Deceiving voters – “It’s like déjà vu all over again.”

During the Primary Elections of 2014 some candidates who voted for Obamacare’s Medicaid Expansion in Arkansas (Private Option)claimed the “Private Option was not Obamacare’s Medicaid Expansion and claimed that by passing the Private Option they had fought Obamacare.  You would have to suspend all reality to buy the claim. Conduit for Action called “BS” on those claims and so did the voters.

Yogi_Berra_1956Here we are two years later in another primary season and “It’s like déjà vu all over again.
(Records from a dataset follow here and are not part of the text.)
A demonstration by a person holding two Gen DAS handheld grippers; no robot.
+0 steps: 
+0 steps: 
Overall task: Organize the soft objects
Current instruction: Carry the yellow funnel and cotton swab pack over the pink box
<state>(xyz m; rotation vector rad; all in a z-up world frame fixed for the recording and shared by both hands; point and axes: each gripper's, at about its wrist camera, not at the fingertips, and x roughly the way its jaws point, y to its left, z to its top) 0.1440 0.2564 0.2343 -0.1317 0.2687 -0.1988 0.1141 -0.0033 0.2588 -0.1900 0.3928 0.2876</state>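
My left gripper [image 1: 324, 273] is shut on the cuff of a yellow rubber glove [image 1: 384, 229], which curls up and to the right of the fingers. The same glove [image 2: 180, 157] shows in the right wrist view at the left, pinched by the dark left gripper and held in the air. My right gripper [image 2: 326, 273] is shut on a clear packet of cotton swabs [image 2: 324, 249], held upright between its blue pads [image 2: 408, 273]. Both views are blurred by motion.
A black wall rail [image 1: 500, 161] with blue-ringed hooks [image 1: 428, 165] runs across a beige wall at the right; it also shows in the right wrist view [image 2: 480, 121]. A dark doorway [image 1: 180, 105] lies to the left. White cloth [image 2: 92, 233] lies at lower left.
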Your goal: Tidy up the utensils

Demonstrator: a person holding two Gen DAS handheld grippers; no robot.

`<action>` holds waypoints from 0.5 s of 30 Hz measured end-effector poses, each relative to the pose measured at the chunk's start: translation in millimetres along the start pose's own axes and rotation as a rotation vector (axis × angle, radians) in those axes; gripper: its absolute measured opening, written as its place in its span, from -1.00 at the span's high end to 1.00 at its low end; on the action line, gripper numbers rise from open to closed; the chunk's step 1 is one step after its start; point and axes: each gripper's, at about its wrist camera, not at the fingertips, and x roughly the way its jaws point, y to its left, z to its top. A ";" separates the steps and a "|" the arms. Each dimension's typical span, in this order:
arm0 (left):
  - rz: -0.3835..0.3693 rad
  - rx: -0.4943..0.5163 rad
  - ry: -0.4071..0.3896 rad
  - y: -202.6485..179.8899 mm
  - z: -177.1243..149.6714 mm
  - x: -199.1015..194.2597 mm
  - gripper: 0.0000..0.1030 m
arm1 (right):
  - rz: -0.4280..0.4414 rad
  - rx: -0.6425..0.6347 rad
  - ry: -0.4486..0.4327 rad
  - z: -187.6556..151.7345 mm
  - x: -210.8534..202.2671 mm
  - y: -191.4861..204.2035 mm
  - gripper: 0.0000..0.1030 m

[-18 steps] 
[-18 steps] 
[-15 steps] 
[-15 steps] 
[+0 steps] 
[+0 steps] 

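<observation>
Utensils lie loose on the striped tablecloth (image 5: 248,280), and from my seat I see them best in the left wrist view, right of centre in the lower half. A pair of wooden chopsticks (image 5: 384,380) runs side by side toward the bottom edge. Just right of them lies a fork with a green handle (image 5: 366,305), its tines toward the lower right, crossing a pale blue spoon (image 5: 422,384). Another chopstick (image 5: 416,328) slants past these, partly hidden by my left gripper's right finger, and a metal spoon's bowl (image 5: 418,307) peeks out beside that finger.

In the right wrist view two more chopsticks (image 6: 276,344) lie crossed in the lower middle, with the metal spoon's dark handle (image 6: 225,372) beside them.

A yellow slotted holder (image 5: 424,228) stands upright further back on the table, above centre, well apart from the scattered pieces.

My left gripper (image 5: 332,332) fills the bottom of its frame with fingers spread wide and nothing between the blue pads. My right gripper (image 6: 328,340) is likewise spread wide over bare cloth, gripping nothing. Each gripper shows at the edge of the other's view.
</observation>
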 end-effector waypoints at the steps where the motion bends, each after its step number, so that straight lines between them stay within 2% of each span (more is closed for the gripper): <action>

Some legislators who supported Medicaid Expansion in Arkansas by setting up a task force with the duty to recommend how to continue Medicaid Expansion are using the deception again saying they: 1. Oppose Obamacare; 2. Oppose Medicaid Expansion; and 3. Supported Governor Hutchinson’s plan to end the Private Option (which is to give Medicaid Expansion a new name).  Once again you would have to suspend all reality to buy their claim.

No matter what you call it, it takes your federal and state money and spend it on insurance for a group that is overwhelmingly able bodied working age adults with no dependents and over 40% of the group do not work at all, and the federal government won’t let you require them to work.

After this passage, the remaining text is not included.